» DATA FOR PROCESSING
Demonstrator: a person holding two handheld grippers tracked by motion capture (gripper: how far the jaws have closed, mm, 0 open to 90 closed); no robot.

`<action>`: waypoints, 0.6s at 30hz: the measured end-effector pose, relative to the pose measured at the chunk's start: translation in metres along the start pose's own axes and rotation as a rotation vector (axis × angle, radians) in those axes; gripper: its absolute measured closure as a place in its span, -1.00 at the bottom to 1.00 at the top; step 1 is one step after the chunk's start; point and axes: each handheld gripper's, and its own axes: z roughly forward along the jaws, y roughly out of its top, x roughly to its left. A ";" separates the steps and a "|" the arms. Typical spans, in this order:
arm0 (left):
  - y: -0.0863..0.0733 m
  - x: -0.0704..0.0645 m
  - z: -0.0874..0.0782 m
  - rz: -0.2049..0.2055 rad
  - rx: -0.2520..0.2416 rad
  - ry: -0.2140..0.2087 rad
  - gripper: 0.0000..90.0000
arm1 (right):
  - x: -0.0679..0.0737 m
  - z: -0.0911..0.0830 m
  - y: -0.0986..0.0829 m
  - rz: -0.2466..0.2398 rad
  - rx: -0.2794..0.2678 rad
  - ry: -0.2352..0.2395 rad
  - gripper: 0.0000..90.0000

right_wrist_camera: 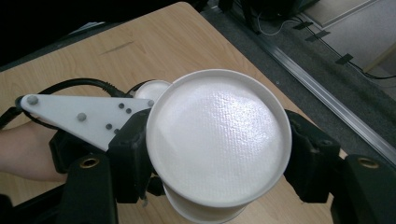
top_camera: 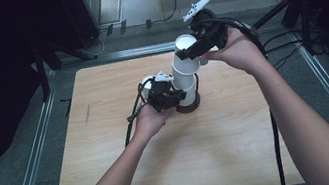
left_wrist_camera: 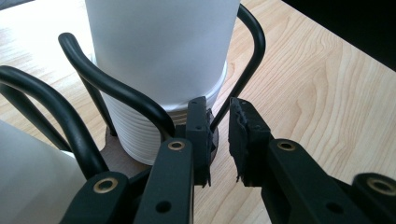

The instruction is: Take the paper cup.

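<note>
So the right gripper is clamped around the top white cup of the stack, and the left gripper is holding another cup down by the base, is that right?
Not quite. The right gripper is clamped around the top white cup, but the left gripper holds no cup: the left gripper view shows its jaws closing on a black wire of the wire holder around the cup stack, beside the base.

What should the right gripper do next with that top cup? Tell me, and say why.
Probably lift the top cup straight up, clear of the cup stack. The right gripper is clamped on both sides of that cup just under its rim, and the cup sits tilted off the stack's line. The left gripper sits low at the wire holder, seemingly to steady it.
</note>
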 end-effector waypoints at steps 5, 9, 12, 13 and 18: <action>0.000 0.000 0.000 0.000 0.002 0.001 0.71 | 0.001 -0.012 -0.006 0.009 -0.015 0.033 -0.25; 0.000 0.000 0.000 -0.002 -0.001 0.000 0.72 | 0.003 -0.016 -0.012 0.004 -0.018 0.037 -0.25; 0.000 0.000 0.000 0.000 0.001 -0.001 0.71 | 0.006 -0.016 -0.017 -0.013 0.000 0.038 -0.25; 0.000 -0.001 0.000 -0.001 0.000 -0.002 0.71 | 0.007 -0.016 -0.019 -0.016 0.001 0.043 -0.25; 0.000 0.000 0.000 -0.002 0.002 -0.005 0.69 | 0.010 -0.020 -0.033 -0.020 0.008 0.051 -0.25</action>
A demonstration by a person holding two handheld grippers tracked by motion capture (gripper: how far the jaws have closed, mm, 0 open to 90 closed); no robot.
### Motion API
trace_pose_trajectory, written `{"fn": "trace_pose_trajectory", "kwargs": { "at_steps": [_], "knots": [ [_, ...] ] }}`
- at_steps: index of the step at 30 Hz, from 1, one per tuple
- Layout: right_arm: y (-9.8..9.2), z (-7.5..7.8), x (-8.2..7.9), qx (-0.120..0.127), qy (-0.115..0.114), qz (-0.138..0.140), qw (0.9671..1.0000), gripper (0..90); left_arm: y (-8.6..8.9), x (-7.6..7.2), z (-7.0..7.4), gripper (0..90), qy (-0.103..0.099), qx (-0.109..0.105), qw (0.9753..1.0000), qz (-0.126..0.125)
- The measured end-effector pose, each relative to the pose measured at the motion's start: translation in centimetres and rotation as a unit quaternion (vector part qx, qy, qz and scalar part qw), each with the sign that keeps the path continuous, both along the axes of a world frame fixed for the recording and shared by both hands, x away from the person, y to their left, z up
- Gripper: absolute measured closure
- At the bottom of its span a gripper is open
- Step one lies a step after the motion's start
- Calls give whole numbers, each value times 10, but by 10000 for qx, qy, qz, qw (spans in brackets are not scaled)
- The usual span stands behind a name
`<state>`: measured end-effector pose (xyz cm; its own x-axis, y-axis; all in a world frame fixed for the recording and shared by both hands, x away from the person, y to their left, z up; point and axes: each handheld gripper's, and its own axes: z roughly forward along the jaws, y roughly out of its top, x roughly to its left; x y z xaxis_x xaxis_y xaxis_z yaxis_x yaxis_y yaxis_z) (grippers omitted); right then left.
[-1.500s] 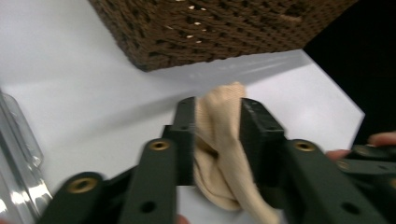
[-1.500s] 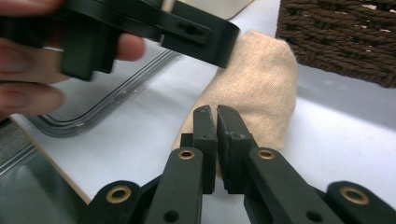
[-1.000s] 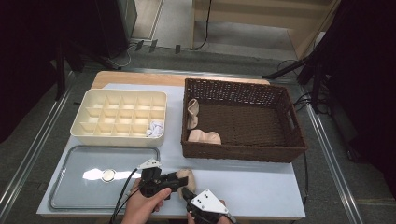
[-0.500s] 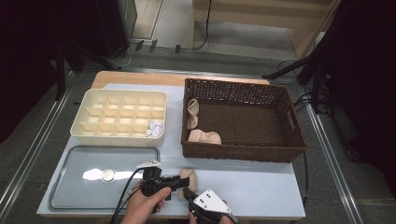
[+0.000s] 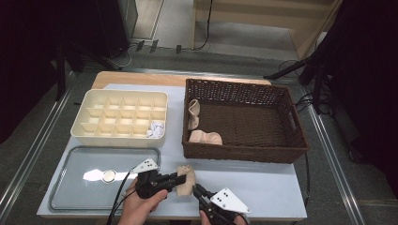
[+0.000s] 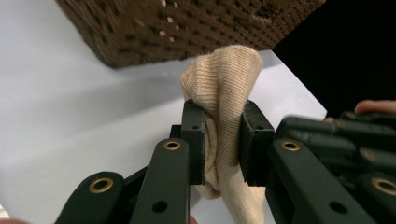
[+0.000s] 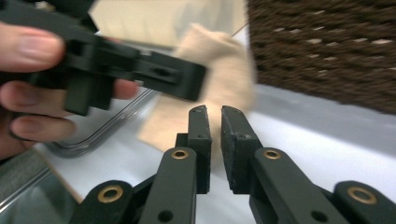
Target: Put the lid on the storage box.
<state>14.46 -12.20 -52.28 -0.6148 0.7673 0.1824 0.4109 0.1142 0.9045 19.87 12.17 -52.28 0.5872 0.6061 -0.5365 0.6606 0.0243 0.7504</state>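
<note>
Dark floor and black stands surround the pale counter (image 5: 263, 187), which carries three containers. One cream divider tray (image 5: 119, 117) sits at the far left, with one white crumpled item (image 5: 156, 129) in its near-right cell. One brown wicker basket (image 5: 244, 154) stands to its right and holds two beige socks (image 5: 199, 126) against its left wall. One clear flat tray (image 5: 94, 187) lies at the near left, with one small round disc (image 5: 109, 176) inside.

A third beige sock (image 5: 186, 180) is the piece in hand. It lies at the near edge of the counter, just in front of the basket's left corner and beside the clear tray. I have my left tongs (image 5: 180, 179) clenched on this sock; in the left gripper view the fabric (image 6: 222, 107) bulges up between the two black pads (image 6: 194, 140).

My right tongs (image 5: 197, 190) point at the sock from the near right. In the right gripper view their jaws stand almost together with a narrow gap and nothing held, their tips just short of the blurred sock (image 7: 219, 79).
</note>
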Motion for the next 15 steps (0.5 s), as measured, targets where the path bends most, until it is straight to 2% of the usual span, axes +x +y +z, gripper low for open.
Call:
{"fn": "trace_pose_trajectory", "kwargs": {
  "at_steps": [3,6,8,9,11,15],
  "knots": [
    [-13,3,5,38,-107,-123,9999,799,8,-1,5,762,-121,5,9999,114],
    [-18,4,7,14,-180,-160,9997,779,17,0,9,762,-241,28,9994,230],
    [-22,5,9,-65,-270,-218,9994,748,21,0,12,762,-292,24,9992,289],
    [-26,6,11,-255,-413,-381,9981,723,23,0,13,762,-329,50,9989,318],
    [-28,7,11,-309,-489,-465,9972,713,27,0,14,762,-380,40,9986,370],
    [-38,9,15,-134,-629,-620,9960,657,33,1,16,761,-425,59,9981,453]
  ]
}}
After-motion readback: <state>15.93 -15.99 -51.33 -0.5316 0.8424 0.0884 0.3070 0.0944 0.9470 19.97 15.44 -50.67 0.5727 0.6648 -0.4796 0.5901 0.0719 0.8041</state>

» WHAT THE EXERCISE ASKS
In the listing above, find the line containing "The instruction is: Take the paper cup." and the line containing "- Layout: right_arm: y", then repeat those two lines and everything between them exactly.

» TASK ANSWER
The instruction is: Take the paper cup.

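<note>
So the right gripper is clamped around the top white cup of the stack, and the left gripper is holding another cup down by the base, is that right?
Not quite. The right gripper is clamped around the top white cup, but the left gripper holds no cup: the left gripper view shows its jaws closing on a black wire of the wire holder around the cup stack, beside the base.

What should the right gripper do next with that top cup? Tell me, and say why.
Probably lift the top cup straight up, clear of the cup stack. The right gripper is clamped on both sides of that cup just under its rim, and the cup sits tilted off the stack's line. The left gripper sits low at the wire holder, seemingly to steady it.
</note>
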 end-effector waypoints at steps 5, 9, 12, 13 and 18: <action>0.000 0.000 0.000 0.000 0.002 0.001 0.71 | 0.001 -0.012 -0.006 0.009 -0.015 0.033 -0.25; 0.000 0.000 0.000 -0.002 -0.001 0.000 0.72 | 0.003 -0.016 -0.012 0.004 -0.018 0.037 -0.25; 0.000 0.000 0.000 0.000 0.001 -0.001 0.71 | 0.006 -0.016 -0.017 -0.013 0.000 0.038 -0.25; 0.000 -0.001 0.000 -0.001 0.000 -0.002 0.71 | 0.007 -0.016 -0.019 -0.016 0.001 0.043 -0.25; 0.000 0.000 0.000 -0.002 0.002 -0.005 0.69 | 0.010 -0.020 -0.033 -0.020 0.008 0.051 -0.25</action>
A demonstration by a person holding two handheld grippers tracked by motion capture (gripper: how far the jaws have closed, mm, 0 open to 90 closed); no robot.
### Motion API
trace_pose_trajectory, written `{"fn": "trace_pose_trajectory", "kwargs": { "at_steps": [_], "knots": [ [_, ...] ] }}`
- at_steps: index of the step at 30 Hz, from 1, one per tuple
- Layout: right_arm: y (-9.8..9.2), z (-7.5..7.8), x (-8.2..7.9), qx (-0.120..0.127), qy (-0.115..0.114), qz (-0.138..0.140), qw (0.9671..1.0000), gripper (0..90); left_arm: y (-8.6..8.9), x (-7.6..7.2), z (-7.0..7.4), gripper (0..90), qy (-0.103..0.099), qx (-0.109..0.105), qw (0.9753..1.0000), qz (-0.126..0.125)

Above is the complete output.